MMM faz carta em repúdio a comercial da Aracruz
Em protesto à participação de personalidades culturais e esportivas no comercial “O papel do Brasil”, da empresa Aracruz Celulose, militantes da MMM (Marcha Mundial das Mulheres) enviaram cartas às personalidades que emprestaram sua imagem na peça publicitária.
A carta foi dirigida às sete personalidades que participam da propaganda e ao ministro da Cultura, Gilberto Gil, que cedeu os direitos de sua música “Balé de Berlim”. No comercial, Pelé, a ginasta Daiane dos Santos, o cantor Seu Jorge, o astronauta Marcos Pontes, o boxeador Popó, o técnico Bernardinho e o iatista Robert Scheidt mostram sua intimidade com a bola, sob o slogan “Fazendo um bonito papel no mundo inteiro”.
Leia abaixo a carta.
“Nós, da Marcha Mundial das Mulheres, ficamos incomodadas ao ver a sua imagem, junto à de uma série de personalidades da elite esportiva e cultural de nosso país, associada a da Aracruz Celulose, num milionário comercial de TV. Incômodo, embora seja uma palavra leve, talvez se adeque melhor ao sentimento que temos. Pois, conhecemos o grande apelo corporativo e institucional e as vantagens que uma marca como esta é capaz de proporcionar.

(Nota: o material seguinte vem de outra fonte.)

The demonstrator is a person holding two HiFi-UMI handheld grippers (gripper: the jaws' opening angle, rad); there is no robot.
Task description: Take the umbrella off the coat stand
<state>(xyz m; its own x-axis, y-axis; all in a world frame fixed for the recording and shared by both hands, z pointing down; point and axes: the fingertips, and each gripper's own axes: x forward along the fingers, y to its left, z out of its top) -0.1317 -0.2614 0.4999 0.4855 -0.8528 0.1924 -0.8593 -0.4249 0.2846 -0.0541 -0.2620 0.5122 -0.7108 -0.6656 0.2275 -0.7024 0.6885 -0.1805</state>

A Aracruz, como toda grande empresa voltada para o lucro, principalmente diante deste momento tumultuado em que enfrenta a oposição solene de diversos setores da sociedade ligados à luta pelos direitos humanos, solidariedade e soberania, sabe que o investimento numa campanha que vincule a sua imagem a um ideal vitorioso de cidadania é o melhor emprego que os seus dividendos poderiam ter. Sabemos disso também.
Sabemos que há apoios e ofertas para um atleta, músico ou artista, num país com uma política de educação e cultura frágil como a nossa, são praticamente impossíveis de se recusar. Mas, na contramão de tudo isto, também estamos cientes de que, mais que tudo, o valor de seu nome é o seu grande referencial. Seu nome é imediatamente relacionado a um exemplo de superação, é uma inspiração aos nossos corações e mentes. Seu nome, nesse mesmo país de tanta luta inglória daqueles que estão à margem até mesmo dos sonhos que sua imagem representa, é muito valioso.
Incomoda saber que ele estará associado à Aracruz, uma empresa que devasta milhares de hectares de terra no Brasil para plantação extrativista de eucalipto, uma planta que não mata a fome de nossa população e cuja produção só se destina a fortalecer o capital externo.
Incomoda saber que ao seu nome será atribuída uma parceria com a mesma empresa que expulsa de suas reservas milhares de quilombolas e indígenas, que derrama o sangue de tantos agricultores e agricultoras que necessitam de um pedaço de terra para alimentar suas famílias, para, em vez disso, estender um grande deserto verde, onde jaz a desigualdade e a marginalidade de todas as pessoas que lutam pelo direito igualitário à terra no Brasil.
Incomoda no mais profundo de nossa consciência saber que o seu nome, o seu valor, o seu ideal para todos nós, brasileiros e brasileiras, está assinado embaixo dessa grande força propulsora, que em nome do dinheiro promove a dor e a devastação nesse mesmo país, onde ele se tornou símbolo de tudo o que há de melhor.
Nos incomodamos por nos sentirmos responsáveis, por sabermos que nosso silêncio, diante de tudo isso, irá deixar nossos nomes, anônimos, também omissos. Nos incomodamos ao assistir a tudo isso na realidade do país que ajudamos a construir.
Nos incomodamos porque toca à nossa dignidade cidadã e fere os nossos princípios. E é por isso que lhe escrevemos está carta, para, ao menos tentar, lhe deixar tão incomodada quanto nós!
Marcha Mundial das Mulheres, Mossoró-RN, Brasil.”